Anyways, although I agree that proposed buildings aren't guaranteed to get build, and defined and tracked differently depending on jurisdiction, in Toronto's case, the large number of proposals shows that investors believe Toronto's boom skyscraper boom will continue. And based on the number under construction, and typical timelines, Toronto will overtake Chicago in 150m+ building counts some time around the end of the decade.
Because Toronto allows highrises outside the core where supply/demand doesn't require buildings to be as tall, it first overtook Chicago in highrise (30m+) counts, which seems to have happened in the late 60s. Then in the 1970s it overtook Chicago in 50m+ buildings. It should overtake Chicago for 75m+ buildings some time this year.
It took a long time for Toronto to go from having more 50m+ buildings to having more 75m+ buildings, because those are heights that until recently have only been associated with CBD buildings and Toronto's CBD was much smaller so it had a lot of catching up to do, but now that it's caught up, it should only take Toronto one or two more years to catch up on the 100m+ building counts. And then a couple more years to catch up on 125m+ buildings and a couple more to catch up on 150m+ buildings. By that point, the only difference really will be that Chicago's 5-10 tallest buildings are taller than Toronto's.
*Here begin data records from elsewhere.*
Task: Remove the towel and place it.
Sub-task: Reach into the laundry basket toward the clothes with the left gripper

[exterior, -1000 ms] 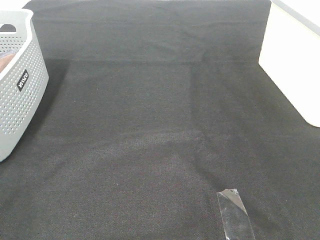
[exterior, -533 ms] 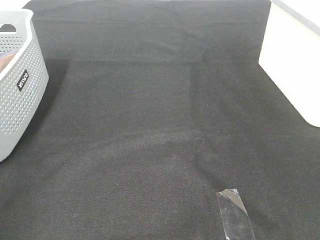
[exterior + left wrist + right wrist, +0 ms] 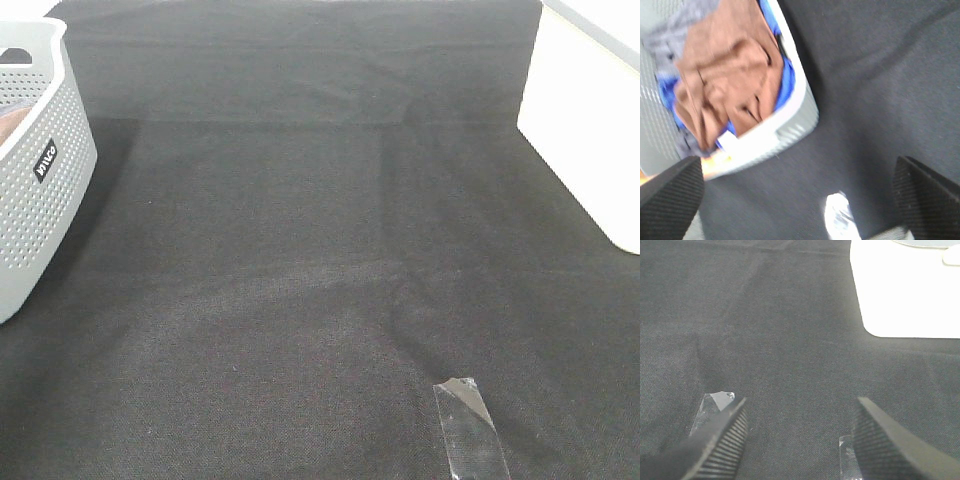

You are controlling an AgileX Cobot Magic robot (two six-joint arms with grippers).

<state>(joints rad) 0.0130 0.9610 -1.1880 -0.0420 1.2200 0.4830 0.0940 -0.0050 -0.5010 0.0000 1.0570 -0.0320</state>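
While the rust-brown towel (image 3: 725,75) lies crumpled inside the grey perforated basket (image 3: 45,215), neither end effector touches it. The basket stands at the left edge of the surface (image 3: 320,250), toward the far-left corner, on the black cloth (image 3: 250,350) that covers the surface. From the high camera only a sliver of the towel shows over the basket's rim. The left wrist camera looks down into the basket, where the towel is heaped on top in loose folds. Blue fabric (image 3: 786,85) shows beside it against the basket wall, and grey fabric (image 3: 670,35) lies at one side. That picture is blurred, so finer detail cannot be told. The left end effector (image 3: 797,200) hangs over the black cloth near the basket, its jaws spread wide with nothing between them. The right end effector (image 3: 802,440) hovers over the black cloth, its jaws parted too and empty. A strip of clear tape (image 3: 470,425) lies on the black cloth near the near edge, right of the middle; in the right wrist view it is partly hidden by one of that end effector's fingers (image 3: 720,440). A white slab (image 3: 590,130) sits along the right edge, toward the far-right corner.
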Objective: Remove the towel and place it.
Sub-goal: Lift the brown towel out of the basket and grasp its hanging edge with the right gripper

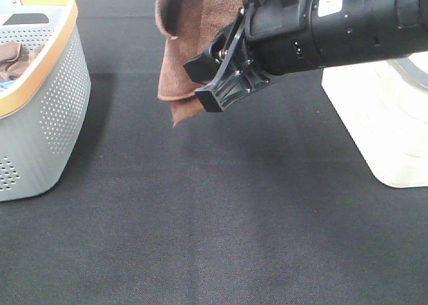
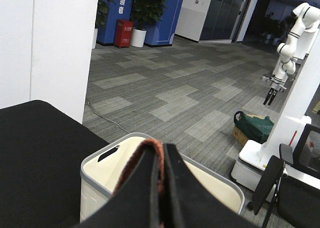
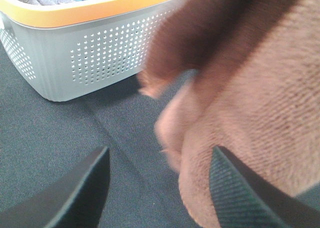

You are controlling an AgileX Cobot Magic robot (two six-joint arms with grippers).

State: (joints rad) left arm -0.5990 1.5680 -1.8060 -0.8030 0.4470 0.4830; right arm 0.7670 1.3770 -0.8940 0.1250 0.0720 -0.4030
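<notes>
Slipping is the main danger. The towel (image 1: 179, 44) hangs in the air above the table (image 1: 234, 238), and only a thin fold of its edge shows in the left gripper (image 2: 161, 155), which is clamped tight on it. So small a pinch could, I judge, give way if the cloth is tugged or swung. The towel would then drop in a heap on the dark surface, or partly over the basket (image 1: 60, 91) nearby.

The second risk lies with the right gripper (image 3: 162, 185). If it closes on the loose lower corner alone, it may catch too little cloth. If the two arms then pull apart, the towel could be stripped out of the left one.

The right gripper is spread wide and holds nothing. The towel hangs right in front of it and hides part of one finger (image 3: 240, 188) in its wrist view. That view is blurred, so whether the cloth is actually brushing that finger is hard to say. From the high camera this gripper sits at the towel's lower edge, clear of the table.
</notes>
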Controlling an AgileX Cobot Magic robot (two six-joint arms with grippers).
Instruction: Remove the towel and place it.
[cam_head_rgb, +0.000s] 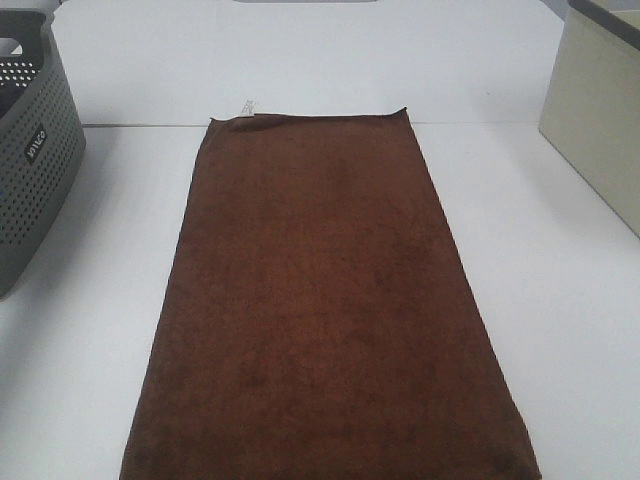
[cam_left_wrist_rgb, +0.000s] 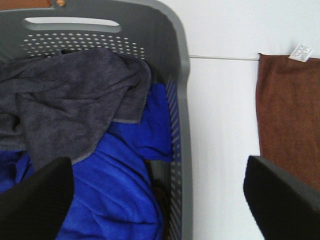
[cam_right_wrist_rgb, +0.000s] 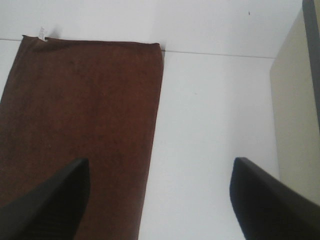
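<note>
The towel (cam_head_rgb: 325, 300), dark reddish-brown, lies spread flat along the middle of the white table, its small white tag (cam_head_rgb: 247, 108) at the far short edge. Neither gripper shows in the exterior high view. In the left wrist view my left gripper (cam_left_wrist_rgb: 160, 200) hangs open over the right wall of the grey perforated basket (cam_left_wrist_rgb: 180, 100), with the towel's edge (cam_left_wrist_rgb: 290, 115) off to one side. In the right wrist view my right gripper (cam_right_wrist_rgb: 160, 200) stands open above the towel's right edge (cam_right_wrist_rgb: 85, 110). Nothing sits between either pair of fingers.
The grey basket (cam_head_rgb: 30, 150) stands at the table's left edge and holds a grey cloth (cam_left_wrist_rgb: 65, 95) over a blue cloth (cam_left_wrist_rgb: 115, 190). A beige box (cam_head_rgb: 600, 110) stands at the back right, also seen in the right wrist view (cam_right_wrist_rgb: 297, 115). A seam crosses the table at the towel's far edge.
</note>
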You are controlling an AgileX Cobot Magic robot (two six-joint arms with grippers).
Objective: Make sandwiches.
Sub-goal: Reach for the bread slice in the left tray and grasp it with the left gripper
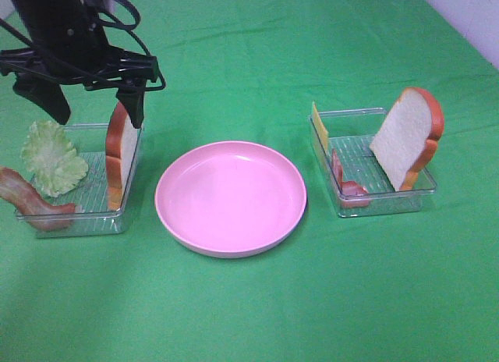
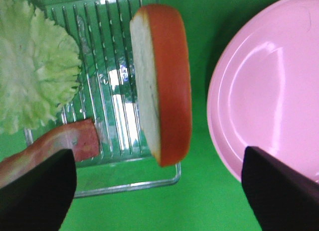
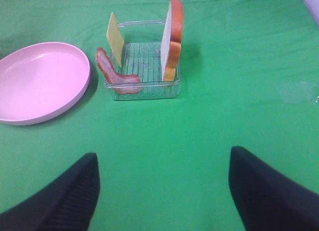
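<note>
The sandwich parts lie apart in two clear trays. In the left tray (image 1: pixel 86 220) a bread slice (image 1: pixel 118 151) stands on edge, next to a lettuce leaf (image 1: pixel 53 157) and a bacon strip (image 1: pixel 31 198). My left gripper (image 1: pixel 92 103) hangs open just above that bread, one finger on either side. The left wrist view shows the bread (image 2: pixel 164 81), lettuce (image 2: pixel 35 66) and bacon (image 2: pixel 60 141) between the open fingers (image 2: pixel 35 191). The right tray (image 1: pixel 390 202) holds a second bread slice (image 1: pixel 407 137), cheese (image 1: pixel 318 128) and bacon (image 1: pixel 347 179). My right gripper (image 3: pixel 164 196) is open and empty, well short of that tray (image 3: pixel 144 89).
A pink round plate (image 1: pixel 230 196) sits between the trays on the green cloth; it also shows in the left wrist view (image 2: pixel 269 91) and the right wrist view (image 3: pixel 40 81). The right arm does not show in the high view.
</note>
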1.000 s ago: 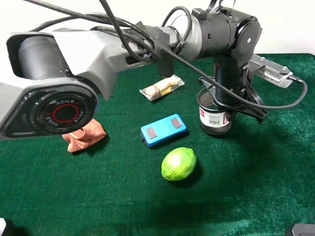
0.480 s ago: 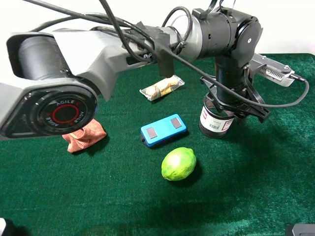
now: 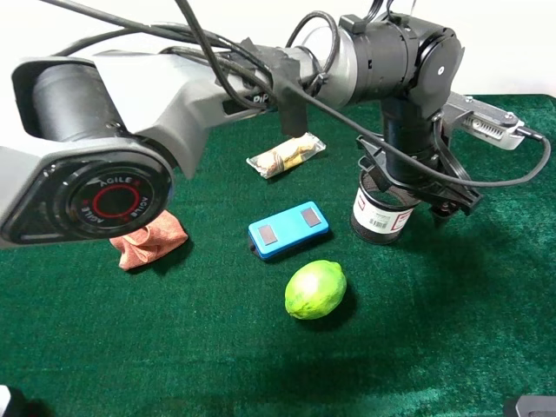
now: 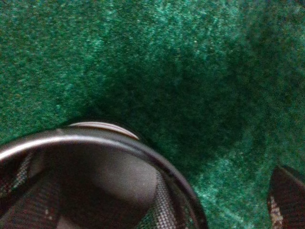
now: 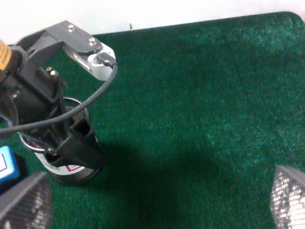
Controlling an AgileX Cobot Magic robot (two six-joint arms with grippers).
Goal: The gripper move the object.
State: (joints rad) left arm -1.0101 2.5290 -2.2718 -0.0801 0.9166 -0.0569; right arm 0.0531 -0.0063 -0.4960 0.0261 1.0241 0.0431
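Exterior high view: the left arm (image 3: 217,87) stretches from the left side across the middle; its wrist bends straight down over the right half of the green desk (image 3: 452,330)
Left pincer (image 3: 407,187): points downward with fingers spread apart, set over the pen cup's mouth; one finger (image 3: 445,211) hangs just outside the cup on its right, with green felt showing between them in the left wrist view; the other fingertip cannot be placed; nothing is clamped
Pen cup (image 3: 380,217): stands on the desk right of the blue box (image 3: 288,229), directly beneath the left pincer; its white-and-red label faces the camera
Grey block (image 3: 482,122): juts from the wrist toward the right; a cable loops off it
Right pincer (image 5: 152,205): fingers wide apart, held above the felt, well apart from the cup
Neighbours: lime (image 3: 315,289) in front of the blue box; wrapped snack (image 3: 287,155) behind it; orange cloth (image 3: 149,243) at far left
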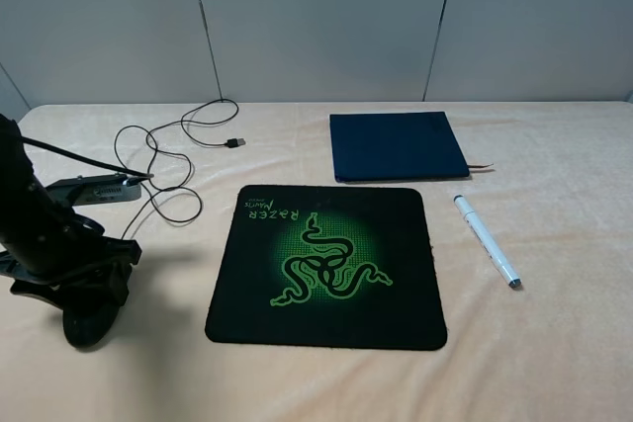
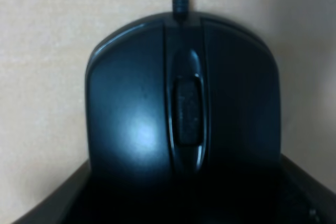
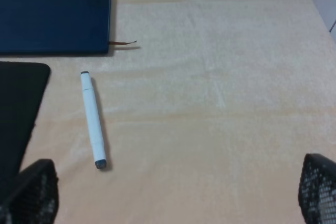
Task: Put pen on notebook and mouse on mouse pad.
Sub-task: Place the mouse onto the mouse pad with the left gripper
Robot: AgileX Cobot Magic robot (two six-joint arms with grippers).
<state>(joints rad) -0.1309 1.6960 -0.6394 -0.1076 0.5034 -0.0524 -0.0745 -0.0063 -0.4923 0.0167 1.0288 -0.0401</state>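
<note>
The left end effector grips the mouse; its looped cable could drag it loose before the mouse pad; the right end effector gapes empty

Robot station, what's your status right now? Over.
Copy: left claw shut on mouse, off mouse pad. And right claw open, empty. The pen lies off notebook. Nothing on pad.

High camera: looks down on the whole table from my side, toward the far wall. My left wrist camera sits very close to the mouse, which fills its view. My right wrist camera, farther off, shares the pen, notebook and mouse pad corner with it.
</note>
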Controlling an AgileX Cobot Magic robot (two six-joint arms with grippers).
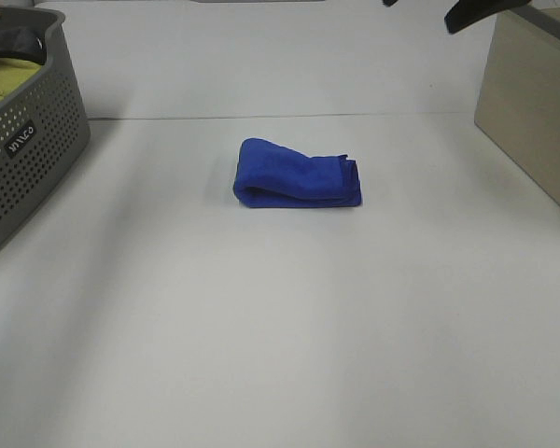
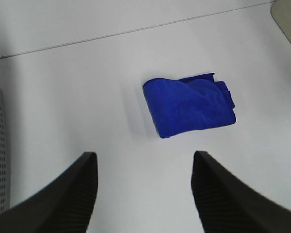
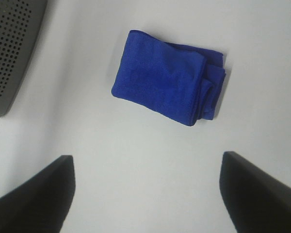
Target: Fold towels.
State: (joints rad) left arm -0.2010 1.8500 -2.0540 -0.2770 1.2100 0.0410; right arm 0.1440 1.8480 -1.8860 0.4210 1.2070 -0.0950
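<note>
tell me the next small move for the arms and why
Probably none on the blue towel: it already lies folded on the white table, and both the left gripper and right gripper hang open above it. Retreating seems sensible.

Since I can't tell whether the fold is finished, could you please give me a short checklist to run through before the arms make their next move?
1. Blue towel folded into a compact bundle: ok.
2. Fold neat: not ok; the layered edges at one end sit uneven and one side bulges.
3. Towel free of both arms: ok; nothing touches it.
4. Left gripper jaws open and empty: ok.
5. Right gripper jaws open and empty: ok.
6. Grey basket and beige box apart from the towel: ok.
</note>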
However, I think by the end of the decade, Toronto's office market will have reached the point where it's ready to build Aon/John Hancock sized office towers. There are increasingly few sites in the prime areas of the CBD near Union Station, and we're already starting to see significant increases in the height of office tower proposals as a result. It's only a matter of time before buildings like 33 Yonge or the NW corner of First Canadian Place or BCE Place 3, or redevelopments of the PoMo buildings on University happen, or the MTCC gets moved to Exhibition Place, or West Harbor Castle's convention centre gets redeveloped, and Toronto gets some 350-400m tall office towers.